後から聞いたところによると、動けなくなった母をどうしたら良いか、かかりつけの病院に電話で相談したところ、救急車を呼ぶように指示されたらしい。
救急隊員達は、呻く母を手際良く担架に乗せると、素早く救急車に運んだ。
1人、少し違う服装をしている隊員が、父から事情を聞いて、メモをする。
そして、その隊員の「誰か同行して下さい」と、いう言葉に、父が手を挙げ、俺の方を振り向いた。
「優真。済まないが、後は頼む」
「う、うん。何かあったら、すぐに電話して」
「分かった。じゃあ、行ってくる」
財布を掴み、大慌てで玄関に走る親父。
そして、全く状況に付いて行けない俺と、不安そうに人形を抱き締める亜里沙を残し、救急車はサイレンを鳴らしながら走り去っていった。
本当に、あっと言う間の出来事だった。
********
その日の夕方。
キャッキャとはしゃぐ亜里沙と一緒に買い物に行って帰って来ると、疲れた顔をした親父が家に戻って来ていた。
良かった。
帰って来れたのか。
ホッとして周囲を見回すが、母さんの姿がない。
嫌な予感がして、「母さんは?」と、問うと、親父が疲れたように言った。
「……母さんは、入院して手術することになった」
「え!」
「ヘルニアが悪化し過ぎて排泄障害になっているから、手術しないと無理らしい」
「……入院期間は」
「約2週間だ」
2週間!
それ相当じゃん!
「……姉さんと良一さんは?」
「2人とも入院中だ。退院は当分先だろうという話だ」
……てことは、だ。
亜里沙の面倒を見れる人間が、誰もいなくなったってことだ。
俺は溜息をついて言った。
「父さん。

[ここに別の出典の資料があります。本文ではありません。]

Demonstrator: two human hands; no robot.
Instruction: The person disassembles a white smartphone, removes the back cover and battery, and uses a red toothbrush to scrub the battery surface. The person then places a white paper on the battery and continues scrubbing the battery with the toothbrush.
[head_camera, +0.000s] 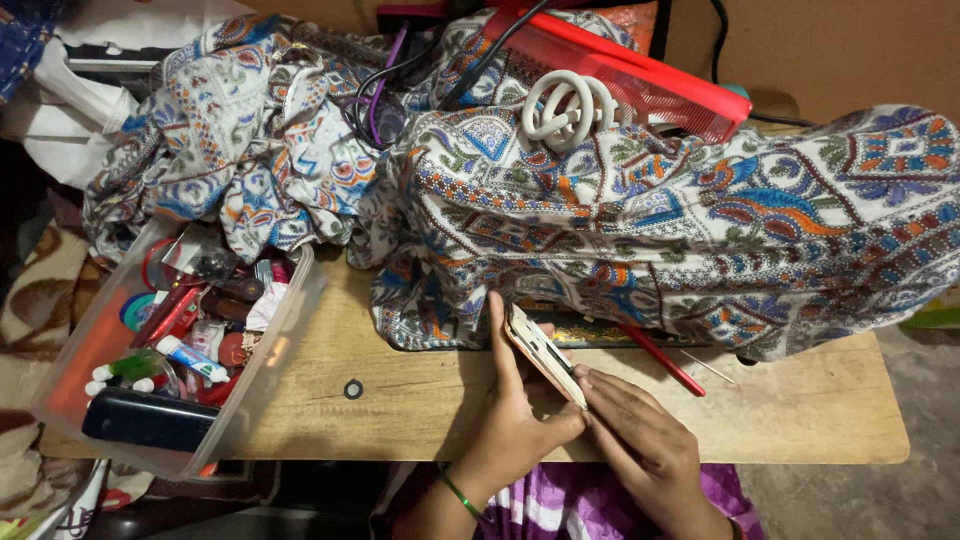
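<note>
The left hand (515, 420) grips a slim mobile phone (543, 353) from below, thumb and fingers clamped along its edges, holding it tilted above the front edge of the wooden table (420, 400). The right hand (640, 440) rests against the phone's lower end, fingertips touching it; whether those fingers close on it cannot be told. A green bangle (460, 494) circles the left wrist. At the table's left end sits a clear plastic box (275, 345), open-topped, containing a white tube with a blue-and-red label (192, 358), a dark rectangular case (150, 420), red pens (170, 313) and small round tins. A small black ring (353, 389) lies on the bare wood beside the box. A patterned cloth (640, 220) covers a bulky object behind the phone. On the cloth rest a white coiled bulb (570, 105) and a red comb (640, 75). A red pencil (662, 360) lies just right of the phone.
</note>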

姉さんにいつも電話している時間とかあるの?」
「亜里沙が寝る前のおやすみを言うために、毎晩8時半に電話してるな」
「じゃあ、それまでに亜里沙には寝てもらって、俺、ちょっと姉さんと話をするわ」
***********
夜8時。
俺が来てはしゃぎまくったせいか、眠そうに目を擦り出す亜里沙。
お風呂に入りながら船をこぎ出したので、親父が寝かしつけることにする。
2人が寝室にいる間、俺は姉に電話をかけることにした。
プルル「もしもし!」
どうやら電話を待っていたらしく、ワンコール鳴らないうちに勢いよく出る姉。
「もしもし! あ、優真! 実家に帰ってたのね! 亜里沙は?」
なんだ、元気じゃん。と、思いつつ、俺は答えた。
「亜里沙ちゃんなら、8時頃からウトウトし始めてたから、親父が寝かしつけてる」
「そっか。分かった。
……ところでさ、母さんってそこにいる? 何度か携帯鳴らしてるんだけど、出ないんだよね。LINEも既読にならないしさ」
あっけらかんと尋ねる姉。
俺は、苦笑しながら静かに言った。